Let us come now to the second clause. He says that the vine was torn away in wrath, thrown on the ground, and dried by the east wind, and that its boughs were broken off and withered, and consumed by fire. I have now briefly explained the Prophet’s meaning. As the Jews had grown stupid in their calamity, and were not humbled so as suppliantly to fly to God’s mercy, the Prophet corrects their torpor when he shows them their origin. He now says that they were reduced to extreme wretchedness by a sudden assault; for a change which took place in a short space of time ought to affect them to the quick; but if they had been slowly diminished, the change had not been so remarkable: but when the vine was struck by lightning, torn up, withered, and burnt, that instantaneous slaughter, as I have said, showed that it was not by chance, but by the evident wrath of God. For this reason he says that the vine was violently torn up, and cast upon the ground. If the vine had been dried up by degrees, it, would not have been so wonderful; but its sudden tearing up ought to have made them sensible of the wrath of God, towards which they had grown callous. This is the reason why the Prophet adds one simile to another. The plucking up would have been sufficient; but he adds, it was cast upon the ground, that it should wither away completely. He adds, the east wind, which destroys both fruits and trees, as is sufficiently evident from many passages; and not only so, but he says that the boughs were broken, or plucked off, and withered: lastly, they were consumed with fire In fine, the hand of God appeared visibly in that horrible slaughter of the people, when they were torn up, cut off, withered, and burnt. It follows —
The Prophet seems here inconsistent with himself, since these two clauses are openly at variance, that the vine was not, only withered, but burnt up, and yet planted in a desert place; for if it was withered, it could not take root again; but the burning removed the slightest hope; for when the twigs were reduced to ashes, who ever saw a vine spring up and grow from its ashes? But when the Prophet says that the vine was withered and burnt up, he refers to the conclusion which men must arrive at by their own senses when the city was utterly ruined; for that was in truth a horrible spectacle, when the people were made tributary after their king was taken, the temple, plundered, the city ruined, and their safety dependent on the lust of their conqueror. Since, therefore, neither the royal name and dignity, nor freedom and security, remained, and especially when they were led to the slaughter-house, was not their ruin very like a burning? Now, therefore, we see why the Prophet said that the vine was torn and burnt up, for that most severe destruction took away all hope of restoration for a short time. Hence he spoke according to common sense: then he kept in view that form of horrible ruin, or rather deformity, which was like a burning and a final destruction of the people. But now, when he says that the vine was planted again, he commends the mercy of God, who wished some seed to remain for the production of young plants; as it is said in the first chapter of Isaiah, Lest you should be in like Sodom and Gomorrah, some small seed has been wonderfully preserved. Although, therefore, the people were burnt up after being violently plucked up, and all their lives subjected to the will of the proudest, of conquerors, yet God took some twigs or vine branches, which he planted, that he might propagate a new nation, which was done at the people’s return.

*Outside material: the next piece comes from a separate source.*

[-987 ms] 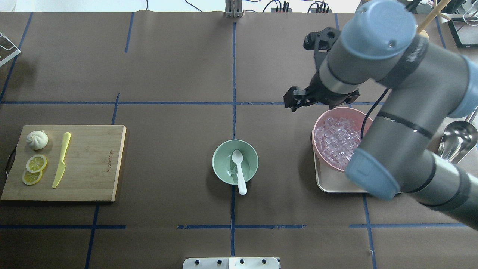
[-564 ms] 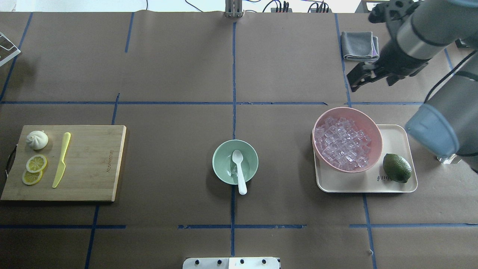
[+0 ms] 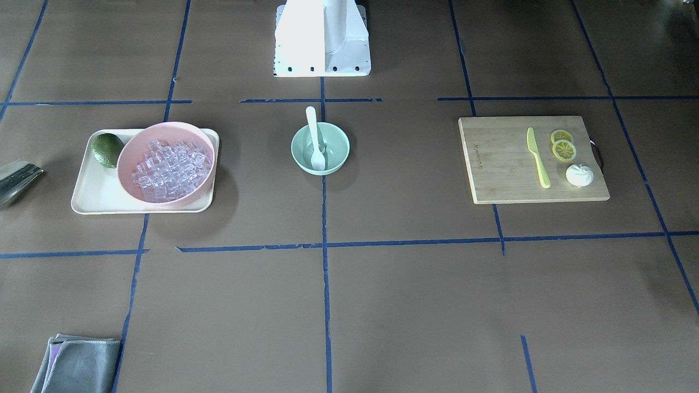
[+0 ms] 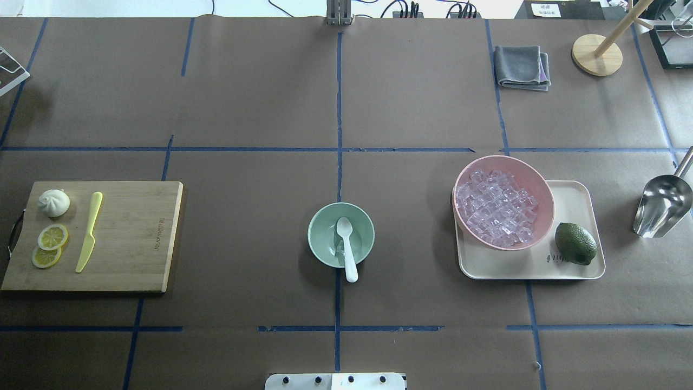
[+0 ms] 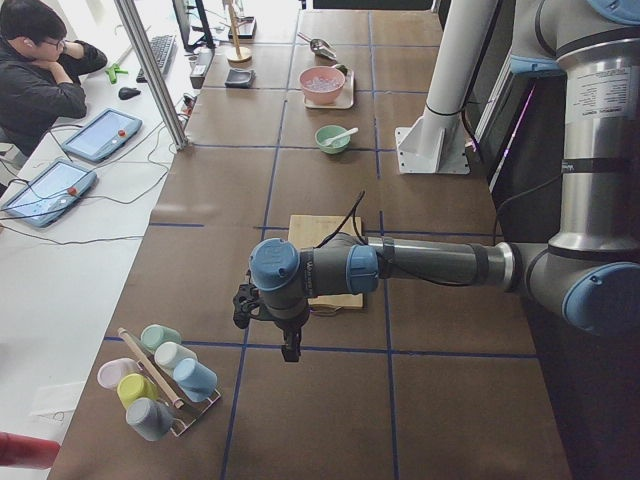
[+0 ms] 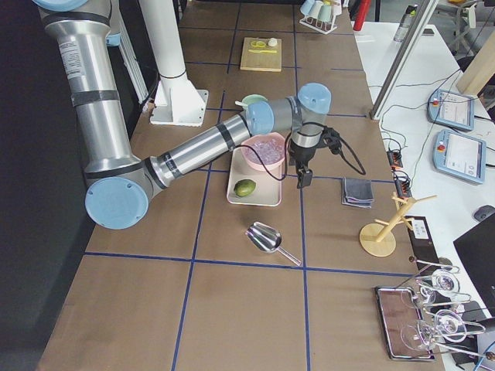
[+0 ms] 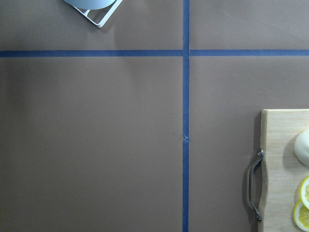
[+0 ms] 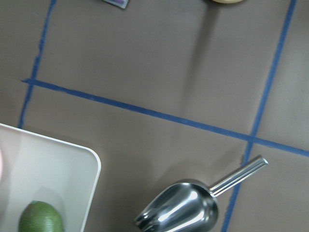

But he says that those vine branches were planted in the desert in the dry and thirsty land, since God preserves the religion of his people even in death. Hence he compares their exile to a desert and a wilderness. It may seem absurd at first sight that, Chaldaea should be likened to a desert, since that district we know to be remarkable for its fertility and other advantages; we know, too, that it was well watered, though called dry. But the Prophet here does not, consider the material character of the country, but the condition of the people in it. Although Chaldaea was most lovely, and full of all kinds of fruits, yet, since the people were cruelly oppressed and contemptuously treated, hence the land was called a desert. We say that no prison is beautiful, so that their exile could not be agreeable to the children of Israel; for they were ashamed of their life, and did not dare to raise their eyes upwards. Since, then, they were drowned in a deep abyss of evils, the land was to them a desert; hence there was no splendor, dignity, or opulence; and liberty, the most precious of all boons, was wrested from them. Now we see the sense of the words. It follows at length —
Here the Prophet comes down to the close of their woes, when Zedekiah was dragged into captivity, and so the people’s independence was abolished. God had formerly planted that vine, or at least some of the branches, in a desert spot, since first four tribes, and afterwards seven, were led away, and last of all, the greater part of the tribe of Judea; but the little that remained with King Zedekiah perished. He says, therefore, that the fire went forth from the vine branches: thus he shows that the last slaughter proceeded only from the people themselves; and lest they should utter their accustomed complaints, the Prophet meets them by saying that they were consumed by intestine fire; that is, their slaughter could not be ascribed to their Chaldaean conquerors, but to themselves; because King Zedekiah, by his own perfidy, had stirred up the king of Babylon against himself; for he might have spent his time in his kingdom, but he could not refrain himself from throwing off the yoke; for this reason he armed himself against the king of Babylon, because he was a breaker of treaties: and thus the Prophet says, with propriety, that a fire went forth from one rod, or twig of its branches, and hence the fruit of the whole vine was consumed; that is, the remnant was lost by the fault of that perfidious king. He now adds, there was no scepter for ruling among its rods. Hence it appears that the exposition which I have advanced suits best, and is entirely genuine. He said first that the rods were for a scepter of the rulers; but he here says there was no scepter for them among these rods. What follows we will treat tomorrow.